Im Juli 2019 hatte ich das große Glück, an ihrem Teacher-Training Heart of Sound teilnehmen zu dürfen. Bereits bei unserer allerersten Übung am ersten Morgen der Ausbildung öffnete Anandra eine Tür in mir, die zuvor noch niemand durch den Klang geöffnet hatte. Mir offenbarte sich in dem Moment das unendlich große, tiefe, weite und vollkommene Universum des Yoga – und offenbar nicht nur mir: In den darauffolgenden Tagen hörte ich auch von anderen Teilnehmern, dass sie vom heilenden Klang der Mantras tief berührt wurden.
Interview
YOGA AKTUELL: Wie bist du zu den Mantras gekommen?

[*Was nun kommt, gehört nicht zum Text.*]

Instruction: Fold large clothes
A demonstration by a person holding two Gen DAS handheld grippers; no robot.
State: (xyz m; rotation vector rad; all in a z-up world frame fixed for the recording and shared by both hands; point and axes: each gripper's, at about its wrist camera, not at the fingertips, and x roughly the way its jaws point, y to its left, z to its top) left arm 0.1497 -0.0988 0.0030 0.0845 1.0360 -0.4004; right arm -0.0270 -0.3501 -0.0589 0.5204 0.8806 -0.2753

Anandra George: Zum ersten Mal folgte ich dem mystischen Ruf meiner Intuition nach Indien, als ich neunzehn war. Ich hatte nichts anderes als eine Stimme in meinem Herzen, die mir sagte, dass ich kommen musste. Zuvor hatte ich kein besonderes Interesse an Indien oder an der indischen Kultur gehabt, aber als ich das erste Mal Mantras hörte, war es, als würde an einem tiefen Ort in mir eine Bombe hochgehen – einem Ort, von dem ich nicht einmal gewusste hatte, dass er existiert. Von da an war ich fasziniert. Das war 1997.
Was ist nach dieser Explosion passiert?
Ich wurde sehr, sehr neugierig und wollte lernen, und glücklicherweise brachte mir jemand das Gayatri-Mantra bei und gab mir einige Anweisungen zum Singen des Mantras, und das tat ich dann einfach für eine lange Zeit. Damals blieb ich für ungefähr sechs Monate in Indien. Dann kam ich zurück, aber das Mantra war immer mein Bindeglied, mein Seil zu diesem tiefsten Punkt in meinem Herzen, von dem ich vorher nicht einmal gewusst hatte, dass es ihn gab. Und dann habe ich hunderte von Mantras auswendig gelernt und bin in den folgenden zwanzig Jahren eifrig ins Studium eingetaucht. […]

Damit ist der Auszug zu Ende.